- DIRECTIONS FOR THIS TASK: Leaving out every picture, copy the lines of the material below exactly, from the line containing "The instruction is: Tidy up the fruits" through the line containing "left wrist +".
START RECORDS PROVIDED
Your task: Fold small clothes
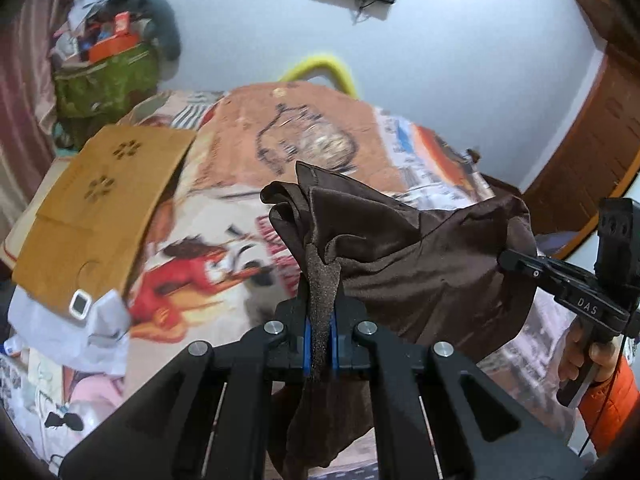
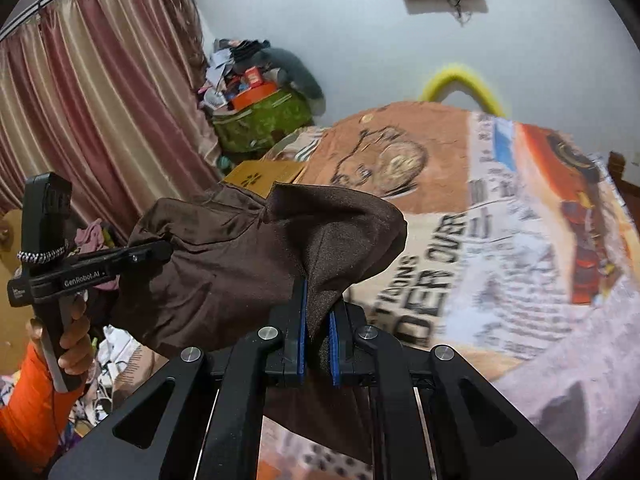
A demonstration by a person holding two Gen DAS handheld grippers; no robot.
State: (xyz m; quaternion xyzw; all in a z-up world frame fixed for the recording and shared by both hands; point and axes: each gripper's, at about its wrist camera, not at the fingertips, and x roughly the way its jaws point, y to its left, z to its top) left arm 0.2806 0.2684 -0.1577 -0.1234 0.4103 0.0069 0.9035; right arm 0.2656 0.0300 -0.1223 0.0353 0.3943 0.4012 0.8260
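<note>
A dark brown garment (image 1: 420, 248) hangs in the air above the bed (image 1: 240, 208), stretched between the two claws. The left claw (image 1: 322, 304) is clamped on one bunched corner of it; in the left wrist view the cloth stands up from between the blue-edged pads and also trails down behind the frame toward 6 o'clock, so the fingertips are covered. The right claw (image 2: 318, 320) is likewise pressed together on another fold, and its tips are buried in fabric too.

In the left wrist view the right claw enters from 3 o'clock, its tip lost inside the cloth, with the right hand (image 1: 588, 352) on the grip and an orange sleeve (image 1: 612, 404) cut off by the frame edge. In the right wrist view the left hand (image 2: 74, 336) appears at 9 o'clock.

The bedspread's print is motion-blurred. A cardboard box (image 1: 100, 200) lies at 9 o'clock on the bed, and a green bag (image 2: 264, 120) of jumbled items sits by the curtain (image 2: 100, 100); its contents are hard to make out.
</note>
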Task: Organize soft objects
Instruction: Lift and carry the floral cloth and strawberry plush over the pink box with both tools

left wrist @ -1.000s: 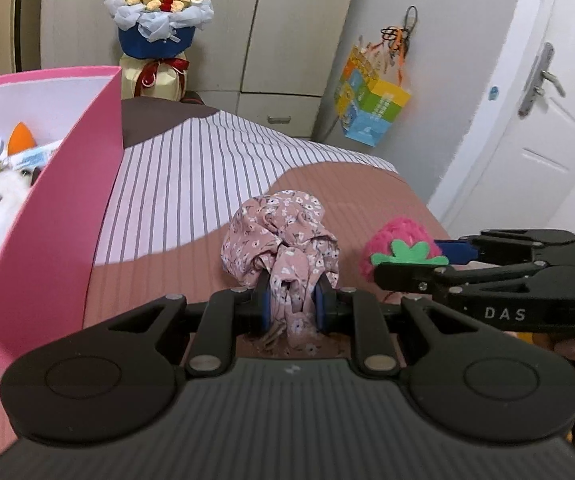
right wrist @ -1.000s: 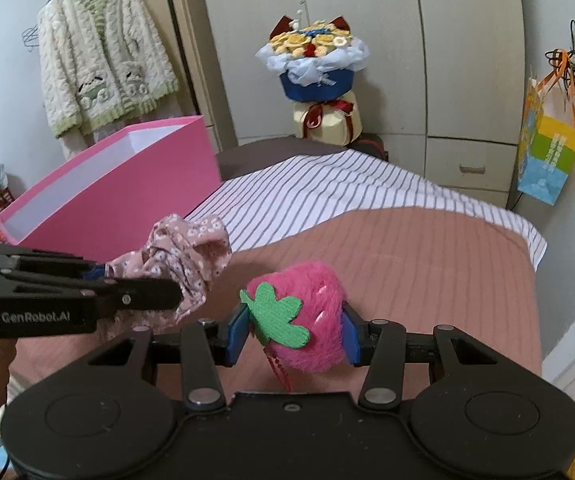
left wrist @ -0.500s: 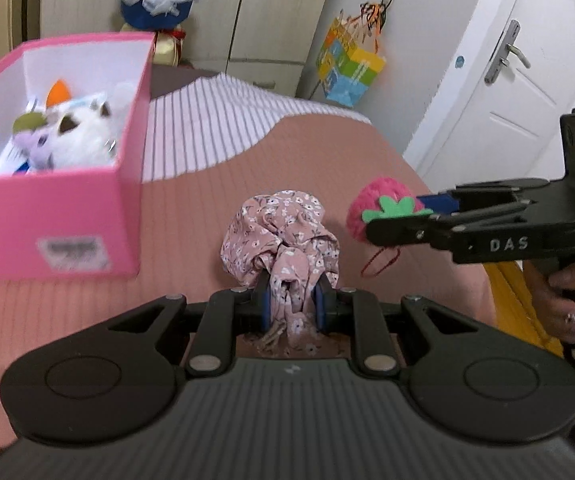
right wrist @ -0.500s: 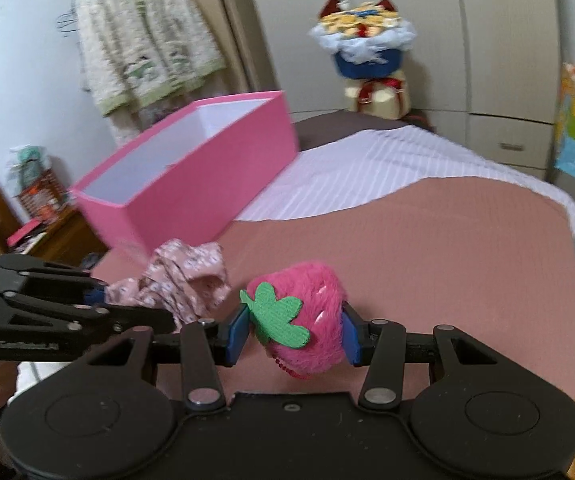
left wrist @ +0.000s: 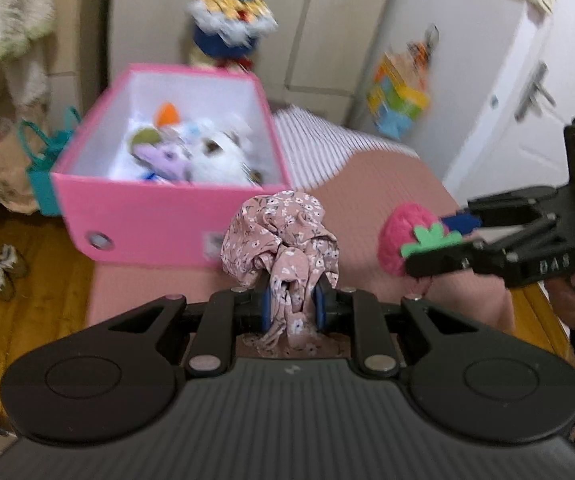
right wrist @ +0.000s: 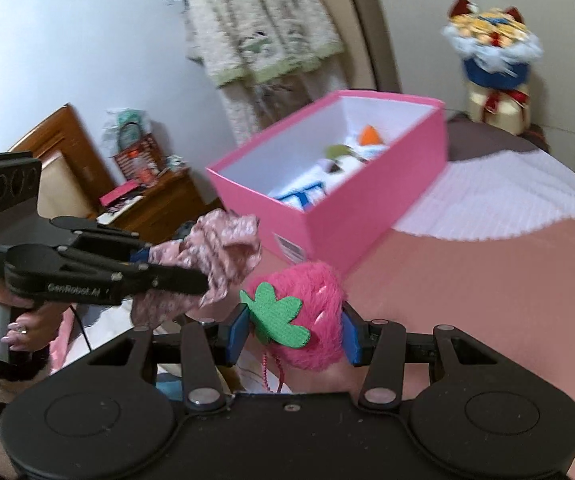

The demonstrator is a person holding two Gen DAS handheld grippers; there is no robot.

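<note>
- Left gripper pinching scrunchie; right gripper clamped on strawberry, both in mid-air at 6 o'clock of box.
- Could collide, being close together over the bed.
- Might drop short, outside the near wall.
- Loose folds may snag on release.

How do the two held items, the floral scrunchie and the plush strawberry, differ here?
The scrunchie is thin pale-pink floral cloth, crumpled and floppy; the strawberry is bright pink fuzzy plush with a green felt leaf, rounded and firm-looking. The left gripper pinches the scrunchie narrowly; the right gripper spans wider around the strawberry. Both are held clear of the bed, short of the pink box.
</note>
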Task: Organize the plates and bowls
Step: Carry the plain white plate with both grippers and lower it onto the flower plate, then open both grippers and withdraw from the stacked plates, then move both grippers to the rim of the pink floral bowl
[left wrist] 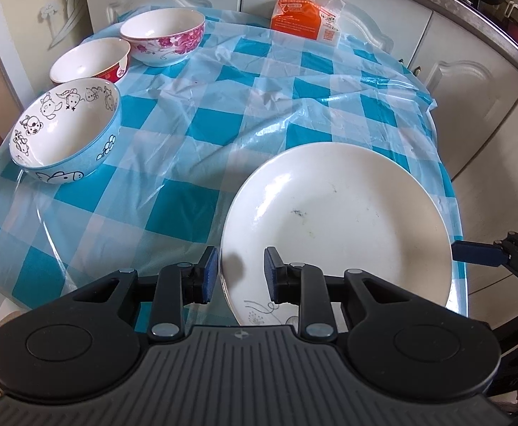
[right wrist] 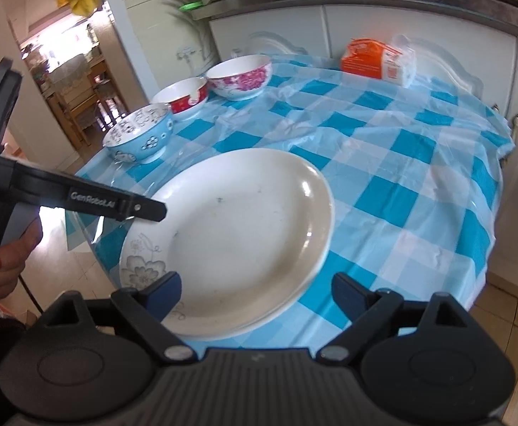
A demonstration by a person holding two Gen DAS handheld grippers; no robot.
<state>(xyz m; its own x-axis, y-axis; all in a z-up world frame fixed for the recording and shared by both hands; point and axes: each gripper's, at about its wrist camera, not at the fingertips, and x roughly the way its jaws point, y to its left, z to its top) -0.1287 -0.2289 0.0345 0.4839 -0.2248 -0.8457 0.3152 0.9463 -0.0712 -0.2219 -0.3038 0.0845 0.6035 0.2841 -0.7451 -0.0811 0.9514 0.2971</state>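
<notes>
A round table draped in a blue-and-white checked plastic cloth carries the dishes. Two white plates lie stacked at its near edge: a plain white round plate rests on top of a white plate with a grey flower print, whose patterned rim peeks out from beneath.

The left gripper straddles the near rim of the stack, one blue pad outside the edge and one over the plate's face; a small gap shows on each side, so the pads do not press on the china. The right gripper hangs over the opposite side of the stack with its jaws spread wide, gripping nothing. In the right wrist view a hand with painted nails grips the left tool's handle.

Three bowls stand in a row along the table's left edge, well apart from the plates: a light blue ceramic bowl with cartoon animal drawings nearest, a red-sided bowl with a white interior behind it, and a white bowl with pink flowers farthest. An orange-and-white plastic packet sits at the far edge, before white cabinet doors.
</notes>
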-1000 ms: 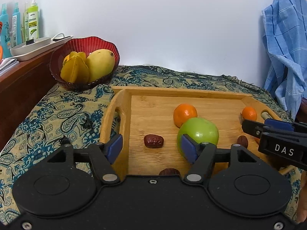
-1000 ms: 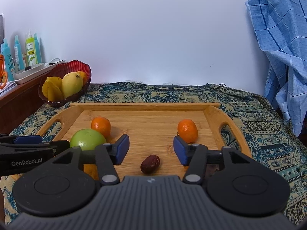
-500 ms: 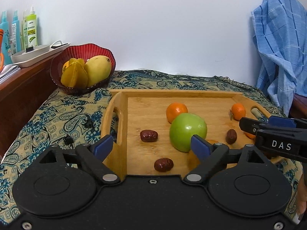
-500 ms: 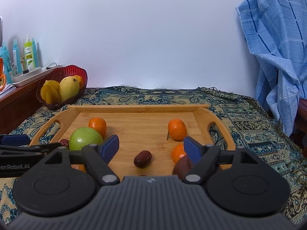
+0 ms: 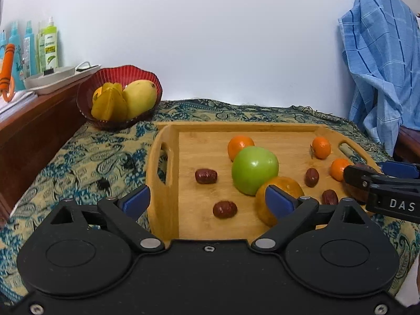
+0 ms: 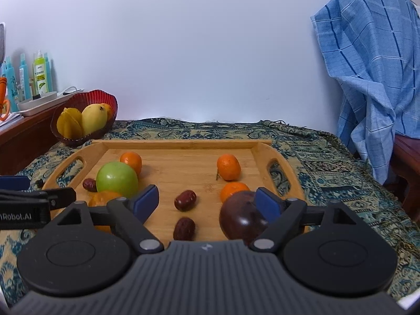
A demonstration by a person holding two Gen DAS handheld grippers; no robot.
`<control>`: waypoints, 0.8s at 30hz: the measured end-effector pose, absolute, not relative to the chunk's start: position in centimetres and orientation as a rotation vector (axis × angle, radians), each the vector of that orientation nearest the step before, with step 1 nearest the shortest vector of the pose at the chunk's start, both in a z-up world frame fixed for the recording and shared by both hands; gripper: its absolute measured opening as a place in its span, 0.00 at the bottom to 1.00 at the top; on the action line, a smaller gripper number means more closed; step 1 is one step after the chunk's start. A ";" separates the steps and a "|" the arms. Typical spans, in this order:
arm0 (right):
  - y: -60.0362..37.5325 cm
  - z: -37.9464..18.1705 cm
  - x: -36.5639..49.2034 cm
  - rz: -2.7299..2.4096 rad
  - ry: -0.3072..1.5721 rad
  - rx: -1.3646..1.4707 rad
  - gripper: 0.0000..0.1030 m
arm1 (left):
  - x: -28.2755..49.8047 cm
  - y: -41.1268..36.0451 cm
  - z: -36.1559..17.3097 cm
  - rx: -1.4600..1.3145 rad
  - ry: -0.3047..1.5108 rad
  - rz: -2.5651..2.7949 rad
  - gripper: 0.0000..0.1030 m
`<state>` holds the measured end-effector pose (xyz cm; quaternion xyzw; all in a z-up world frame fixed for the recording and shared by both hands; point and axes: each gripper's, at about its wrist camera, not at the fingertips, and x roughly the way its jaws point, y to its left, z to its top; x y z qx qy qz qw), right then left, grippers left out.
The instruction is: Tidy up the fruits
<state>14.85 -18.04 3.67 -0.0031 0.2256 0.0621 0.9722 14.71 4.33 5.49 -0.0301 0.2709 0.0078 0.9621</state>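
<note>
Left tongs [image 5: 207,200]: mine, jaws just been opening, spread wide now, nothing pinched; the near tray wall sits between them, a big orange [image 5: 279,199] behind the right pad.
Right tongs [image 6: 207,200]: jaws likewise just been opening, gaping and empty, a dark plum [image 6: 242,216] just inside the right pad.
Tray [image 6: 183,144]: wooden, on the patterned cloth [image 6: 315,157], carrying a green apple [image 6: 116,178], mandarins and red dates.
Red bowl [image 5: 118,97]: beyond the tray's left corner, holding a mango [image 5: 139,98] and starfruit [image 5: 109,105].
</note>
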 end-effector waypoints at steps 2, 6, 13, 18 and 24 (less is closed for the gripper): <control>-18.4 3.6 14.2 0.119 0.457 -0.002 0.88 | 14.2 4.4 5.2 -0.072 0.554 0.011 0.92; -18.9 3.1 12.9 0.110 0.464 0.014 0.90 | 13.2 4.6 4.8 -0.088 0.556 0.002 0.92; -18.6 2.3 10.7 0.113 0.463 -0.014 0.96 | 12.2 5.4 4.3 -0.105 0.572 0.019 0.92; -18.4 1.6 10.0 0.112 0.482 -0.013 1.00 | 11.4 5.1 3.9 -0.085 0.581 0.017 0.93; -18.6 0.7 9.7 0.097 0.507 -0.033 1.00 | 11.1 4.5 3.1 -0.097 0.625 -0.012 0.94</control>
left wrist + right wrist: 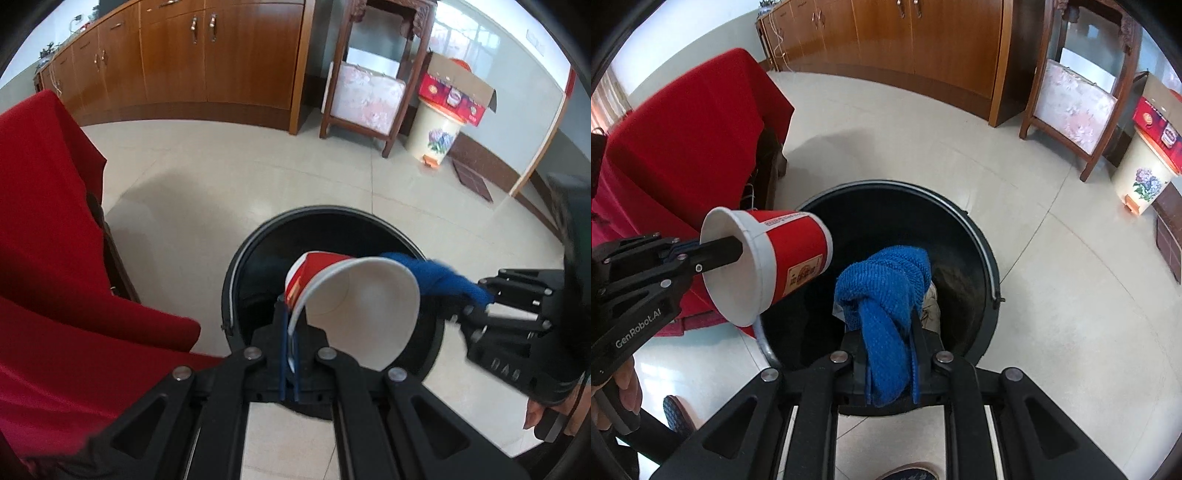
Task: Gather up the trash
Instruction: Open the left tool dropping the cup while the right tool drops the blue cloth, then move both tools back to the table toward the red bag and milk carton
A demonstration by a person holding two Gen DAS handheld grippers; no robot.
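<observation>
Cup: the left gripper (290,328) pinches the rim wall of the red cup (783,258), one finger inside, one outside; the jaws stand narrow, with only the thin wall between them.
Cup axis: lying nearly level, mouth toward the hand, base out over the left rim of the bin (991,273).
Cloth: the right gripper (890,354) clamps a knotted blue cloth (886,291), jaws part-way apart around its bulk; the knot hangs over the bin's near half.
Nearer hand: the right, I judge; its load sits squarely above the opening, the cup only at the edge.
Bin: black, round, open; something pale lies inside.
Floor: pale glossy tiles (192,162).
Room: red-draped chair (687,140) left, wooden cabinets (221,55) behind.
</observation>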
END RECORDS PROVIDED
- EXERCISE SOLUTION:
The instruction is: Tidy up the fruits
<state>14.85 -18.04 3.67 -0.0031 0.2256 0.0621 0.9722 14.71 4.33 5.49 -0.0301 0.2709 0.0078 0.9621</state>
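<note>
Left tongs [image 5: 207,200]: mine, jaws just been opening, spread wide now, nothing pinched; the near tray wall sits between them, a big orange [image 5: 279,199] behind the right pad.
Right tongs [image 6: 207,200]: jaws likewise just been opening, gaping and empty, a dark plum [image 6: 242,216] just inside the right pad.
Tray [image 6: 183,144]: wooden, on the patterned cloth [image 6: 315,157], carrying a green apple [image 6: 116,178], mandarins and red dates.
Red bowl [image 5: 118,97]: beyond the tray's left corner, holding a mango [image 5: 139,98] and starfruit [image 5: 109,105].
</note>
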 end-effector waypoints at steps 2, 6, 13, 18 and 24 (less is closed for the gripper): <control>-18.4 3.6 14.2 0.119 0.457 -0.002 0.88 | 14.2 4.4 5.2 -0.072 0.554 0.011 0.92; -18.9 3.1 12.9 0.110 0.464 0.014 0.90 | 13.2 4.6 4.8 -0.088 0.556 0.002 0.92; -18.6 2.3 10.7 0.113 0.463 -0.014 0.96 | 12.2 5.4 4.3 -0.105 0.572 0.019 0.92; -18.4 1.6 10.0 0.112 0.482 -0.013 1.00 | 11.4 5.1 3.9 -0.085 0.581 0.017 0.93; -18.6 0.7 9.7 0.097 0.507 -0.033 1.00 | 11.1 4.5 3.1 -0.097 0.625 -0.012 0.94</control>
left wrist + right wrist: 

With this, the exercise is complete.